The lines to return are those below that contain the word "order".

[Stored data]
- Opening Delimiter -

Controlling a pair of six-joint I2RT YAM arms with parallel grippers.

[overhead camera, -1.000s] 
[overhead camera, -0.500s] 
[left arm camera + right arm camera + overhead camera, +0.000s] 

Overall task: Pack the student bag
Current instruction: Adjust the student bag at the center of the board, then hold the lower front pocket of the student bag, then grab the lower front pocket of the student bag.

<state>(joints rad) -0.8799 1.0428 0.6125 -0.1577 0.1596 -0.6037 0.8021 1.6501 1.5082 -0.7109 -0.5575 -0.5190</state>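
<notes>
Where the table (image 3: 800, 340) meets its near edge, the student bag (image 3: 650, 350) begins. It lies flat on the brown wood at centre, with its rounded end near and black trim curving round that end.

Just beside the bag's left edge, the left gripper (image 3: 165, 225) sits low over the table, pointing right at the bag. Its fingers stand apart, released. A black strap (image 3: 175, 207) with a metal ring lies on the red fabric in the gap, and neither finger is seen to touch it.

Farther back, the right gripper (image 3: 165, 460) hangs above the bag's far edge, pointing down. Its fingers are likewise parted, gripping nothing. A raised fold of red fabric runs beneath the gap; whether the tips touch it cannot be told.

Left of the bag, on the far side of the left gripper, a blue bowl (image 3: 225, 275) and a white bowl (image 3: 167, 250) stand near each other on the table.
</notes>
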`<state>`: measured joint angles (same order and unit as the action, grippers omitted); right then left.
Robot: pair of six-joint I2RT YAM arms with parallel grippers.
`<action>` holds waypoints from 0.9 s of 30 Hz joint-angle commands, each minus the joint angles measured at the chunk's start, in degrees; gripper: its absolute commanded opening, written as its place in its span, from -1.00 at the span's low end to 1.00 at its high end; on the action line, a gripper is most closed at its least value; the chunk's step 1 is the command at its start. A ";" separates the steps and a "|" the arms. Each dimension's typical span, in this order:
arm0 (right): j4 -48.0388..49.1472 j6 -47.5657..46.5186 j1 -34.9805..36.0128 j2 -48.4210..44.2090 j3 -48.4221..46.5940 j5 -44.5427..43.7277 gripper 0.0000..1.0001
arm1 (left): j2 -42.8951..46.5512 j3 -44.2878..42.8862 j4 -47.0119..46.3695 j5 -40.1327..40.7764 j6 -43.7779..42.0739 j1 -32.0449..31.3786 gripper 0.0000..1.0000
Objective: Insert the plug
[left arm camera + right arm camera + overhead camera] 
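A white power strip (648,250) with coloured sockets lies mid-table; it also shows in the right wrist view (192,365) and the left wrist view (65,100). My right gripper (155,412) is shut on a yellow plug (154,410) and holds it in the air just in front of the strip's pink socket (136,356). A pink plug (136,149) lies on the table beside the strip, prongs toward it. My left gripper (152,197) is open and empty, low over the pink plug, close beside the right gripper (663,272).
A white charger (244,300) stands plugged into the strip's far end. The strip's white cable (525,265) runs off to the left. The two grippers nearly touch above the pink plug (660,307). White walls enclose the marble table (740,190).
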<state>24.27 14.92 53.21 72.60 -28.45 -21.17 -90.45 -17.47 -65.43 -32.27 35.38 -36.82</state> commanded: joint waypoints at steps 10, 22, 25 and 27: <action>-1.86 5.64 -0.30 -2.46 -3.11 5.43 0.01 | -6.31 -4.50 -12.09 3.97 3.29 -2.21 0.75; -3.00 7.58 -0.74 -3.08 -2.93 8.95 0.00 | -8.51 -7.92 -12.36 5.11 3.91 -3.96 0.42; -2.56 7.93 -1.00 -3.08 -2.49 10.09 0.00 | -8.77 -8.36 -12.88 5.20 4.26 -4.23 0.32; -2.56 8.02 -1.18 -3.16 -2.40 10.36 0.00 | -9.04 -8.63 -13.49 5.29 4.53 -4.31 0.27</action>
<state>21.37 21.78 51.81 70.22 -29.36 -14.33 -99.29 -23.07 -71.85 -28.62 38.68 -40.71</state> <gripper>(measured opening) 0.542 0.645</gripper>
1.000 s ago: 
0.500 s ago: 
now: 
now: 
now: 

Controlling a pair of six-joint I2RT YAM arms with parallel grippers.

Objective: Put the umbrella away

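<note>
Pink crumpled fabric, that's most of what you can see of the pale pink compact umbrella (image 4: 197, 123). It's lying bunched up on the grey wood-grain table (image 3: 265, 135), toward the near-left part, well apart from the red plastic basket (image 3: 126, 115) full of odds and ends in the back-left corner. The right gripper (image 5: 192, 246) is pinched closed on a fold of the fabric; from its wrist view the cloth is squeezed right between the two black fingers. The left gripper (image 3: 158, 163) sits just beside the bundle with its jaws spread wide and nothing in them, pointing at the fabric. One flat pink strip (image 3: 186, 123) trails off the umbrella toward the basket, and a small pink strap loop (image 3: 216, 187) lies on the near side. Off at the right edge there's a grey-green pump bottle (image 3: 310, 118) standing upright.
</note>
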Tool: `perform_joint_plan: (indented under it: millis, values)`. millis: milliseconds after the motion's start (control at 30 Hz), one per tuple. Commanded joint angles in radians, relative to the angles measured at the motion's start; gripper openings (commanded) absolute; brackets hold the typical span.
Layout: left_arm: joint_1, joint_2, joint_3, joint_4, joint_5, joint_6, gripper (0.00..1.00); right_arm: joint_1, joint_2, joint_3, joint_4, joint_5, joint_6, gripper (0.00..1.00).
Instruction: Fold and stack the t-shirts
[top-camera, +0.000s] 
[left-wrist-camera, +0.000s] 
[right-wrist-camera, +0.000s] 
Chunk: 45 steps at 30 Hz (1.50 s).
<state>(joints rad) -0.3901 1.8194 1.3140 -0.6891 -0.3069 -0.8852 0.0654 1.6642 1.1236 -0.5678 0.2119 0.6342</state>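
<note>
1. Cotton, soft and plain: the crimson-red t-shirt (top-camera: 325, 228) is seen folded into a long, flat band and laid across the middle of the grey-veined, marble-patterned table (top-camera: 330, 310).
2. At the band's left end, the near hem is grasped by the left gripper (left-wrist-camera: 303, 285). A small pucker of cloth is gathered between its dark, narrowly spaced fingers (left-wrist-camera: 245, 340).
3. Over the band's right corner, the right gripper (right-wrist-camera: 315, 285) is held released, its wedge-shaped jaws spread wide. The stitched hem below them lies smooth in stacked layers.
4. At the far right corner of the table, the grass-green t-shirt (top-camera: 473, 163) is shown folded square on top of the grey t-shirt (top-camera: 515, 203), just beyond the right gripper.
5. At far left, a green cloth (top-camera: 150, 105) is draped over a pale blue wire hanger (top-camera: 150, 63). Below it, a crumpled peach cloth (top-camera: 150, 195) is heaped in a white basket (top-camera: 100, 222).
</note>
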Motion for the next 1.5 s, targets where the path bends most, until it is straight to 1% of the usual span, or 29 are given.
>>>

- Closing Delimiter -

OUTPUT OF THE TASK —
`<state>`: measured joint angles (same order and unit as the action, grippers omitted); right then left.
`<action>` holds waypoints from 0.9 s of 30 Hz joint-angle commands, each minus the joint angles measured at the chunk's start, in degrees; gripper: its absolute commanded opening, written as its place in its span, from -1.00 at the span's low end to 1.00 at its high end; on the action line, a gripper is most closed at its least value; the chunk's step 1 is the command at its start. A ";" separates the steps and a "|" the arms. Each dimension's typical span, in this order:

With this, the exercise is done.